Note how the quotes only happen on row 2 column 2. I was surprised it
did that, but now I have some pressure to write a csv maker that has
that structure.  Its weird, even when there are spaces in values there
are no quotation marks.

Has anybody done this and verified that it matches CSV from MS Excel?
If I succeed will you consider a patch?

pj
#
On 19 September 2017 at 12:04, Paul Johnson wrote:
| They showed me a CSV file from Excel that looked like this
| 
| x1,x2,x3,x4 5 6
| fred,barney,betty,x
| bambam,"fred,wilma",pebbles,y
| 
| Note how the quotes only happen on row 2 column 2. I was surprised it
| did that, but now I have some pressure to write a csv maker that has
| that structure.  Its weird, even when there are spaces in values there
| are no quotation marks.
| 
| Has anybody done this and verified that it matches CSV from MS Excel?
| If I succeed will you consider a patch?

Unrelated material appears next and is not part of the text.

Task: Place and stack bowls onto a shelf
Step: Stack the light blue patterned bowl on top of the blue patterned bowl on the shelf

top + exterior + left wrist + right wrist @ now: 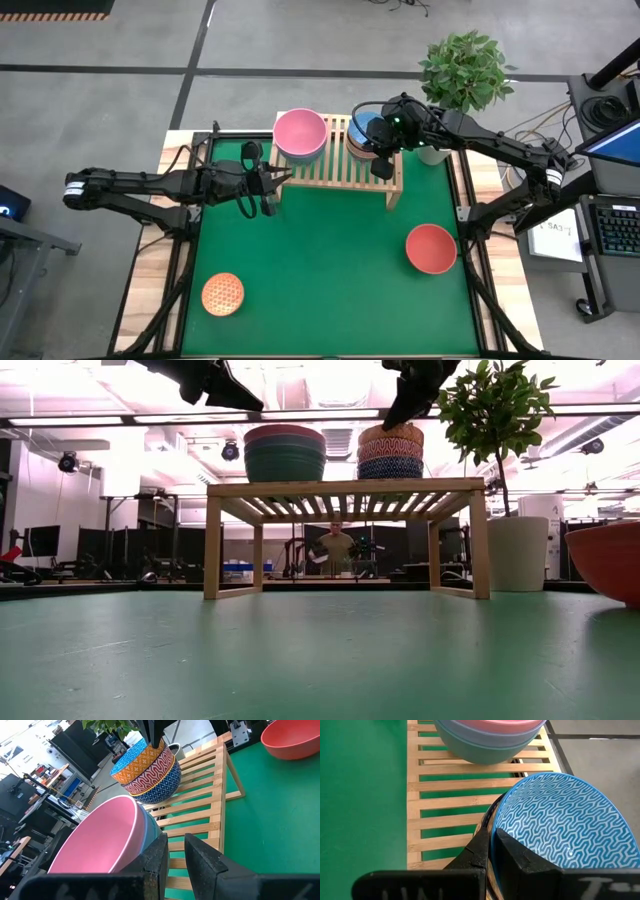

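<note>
High view first, reading from the left: we see the left claw hanging at the left end of the shelf, its fingers only slightly parted and nothing between them. Near the front left corner of the green counter sits the patterned orange bowl, well apart from everything else. On the shelf's left part rests the pink bowl, nested on top of other large bowls; in the low view we make out a dark green bowl under it. On the shelf's right part stands a stack of smaller patterned bowls, topped by the light blue bowl. The right claw is clamped on that bowl's rim, one finger inside and one outside, as the right wrist view shows. Farther right, the red bowl lies on the counter near its right edge. A potted plant stands behind the shelf's right end.
</note>
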Tool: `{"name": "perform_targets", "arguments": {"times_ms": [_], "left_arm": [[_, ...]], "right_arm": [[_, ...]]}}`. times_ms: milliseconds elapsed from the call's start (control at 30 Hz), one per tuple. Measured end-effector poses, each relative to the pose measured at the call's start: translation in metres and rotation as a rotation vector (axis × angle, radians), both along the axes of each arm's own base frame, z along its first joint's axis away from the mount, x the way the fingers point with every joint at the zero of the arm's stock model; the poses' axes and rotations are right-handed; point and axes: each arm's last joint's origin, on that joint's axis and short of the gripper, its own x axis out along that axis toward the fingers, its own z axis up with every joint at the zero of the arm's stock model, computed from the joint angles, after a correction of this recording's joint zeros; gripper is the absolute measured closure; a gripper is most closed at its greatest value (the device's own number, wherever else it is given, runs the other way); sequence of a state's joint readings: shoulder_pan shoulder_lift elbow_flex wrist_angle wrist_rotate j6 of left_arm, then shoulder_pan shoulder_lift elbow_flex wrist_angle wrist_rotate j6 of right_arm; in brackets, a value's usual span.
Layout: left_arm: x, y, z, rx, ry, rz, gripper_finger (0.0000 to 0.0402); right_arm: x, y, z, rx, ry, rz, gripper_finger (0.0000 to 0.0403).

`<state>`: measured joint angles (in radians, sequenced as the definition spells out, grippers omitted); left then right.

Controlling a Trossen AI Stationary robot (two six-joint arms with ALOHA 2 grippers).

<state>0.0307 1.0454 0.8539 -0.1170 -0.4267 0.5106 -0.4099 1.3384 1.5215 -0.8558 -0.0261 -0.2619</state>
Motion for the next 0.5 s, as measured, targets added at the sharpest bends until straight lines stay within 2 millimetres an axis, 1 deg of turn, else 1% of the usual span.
{"name": "perform_targets", "arguments": {"times_ms": [200,400,500], "left_arm": [[-0.0002,0.0,-0.0005,0.0,0.005,0.0,0.0354],[-0.0001,0.0,-0.0004,0.0,0.005,0.0,0.0354],[-0.0001,0.0,-0.0004,0.0,0.005,0.0,0.0354]], "right_arm": [[-0.0001,0.0,-0.0001,0.0,0.001,0.0,0.0388],[-0.0001,-0.0001,0.0,-0.002,0.001,0.0,0.0361],[-0.0001,-0.0001,-0.0001,-0.001,0.001,0.0,0.0359]]}}
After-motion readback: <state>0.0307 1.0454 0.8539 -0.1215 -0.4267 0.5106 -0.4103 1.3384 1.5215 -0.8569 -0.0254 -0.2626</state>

R> data.table::fread("/tmp/paul.csv")
       x1         x2      x3 x4 5 6
1:   fred     barney   betty      x
2: bambam fred,wilma pebbles      y
R> data.table::fread("/tmp/paul.csv")
       x1         x2      x3 x4
1:   fred     barney   betty  x
2: bambam fred,wilma pebbles  y
R> 

The only difference is that between calls one and two, I removed the stray
    "5 6"
from the first line.

Dirk
#
On Tue, Sep 19, 2017 at 1:04 PM, Paul Johnson <pauljohn32 at gmail.com> wrote:
I think you should resist that pressure. It really makes no sense to
write a .csv parser that _only_ supports .csv files created by Excel.
If you're going to use Excel as a model, a more sensible approach
would be to write a csv parser that supports all the formats that
Excel itself supports; Excel of course has no problem importing

"x1","x2","x3","x4"
"fred","barney","betty","x"
"bambam","fred,wilma","pebbles","y"

So, seriously, tell them to just fix their csv parser. Since they seem
hung up on Excel, it may help to point out that it does in fact import
csv produced by write.csv without complaint.

Best,
Ista

 Its weird, even when there are spaces in values there
#
On 19/09/2017 4:10 PM, Ista Zahn wrote:
That depends on whether this is a paying client or not.

 > It really makes no sense to
That's true, but if that's what they want to do, and they're willing to 
pay to be able to write files that imitate Excel, then why not do what 
they ask?

On the other hand, if they aren't willing to pay for the work, then you 
should lecture them on how silly their request is.

In any case, base R functions should not include nonsense, so this is 
not something that should go into R.

Duncan Murdoch
#
On Tue, Sep 19, 2017 at 4:45 PM, Duncan Murdoch
<murdoch.duncan at gmail.com> wrote:
I understand.  This is a paying client, I'm going where the money goes.

Here's my current working example of a function that writes a CSV
exactly as Excel does. I've posted this into StackOverflow
(https://stackoverflow.com/questions/25743018/how-to-conditionally-remove-quotes-in-write-csv).
It is buried under a thread, maybe will not get much attention and
bug-checking. Oh, well, I can hope. Processes variables
column-by-column, I don't know how to do it differently.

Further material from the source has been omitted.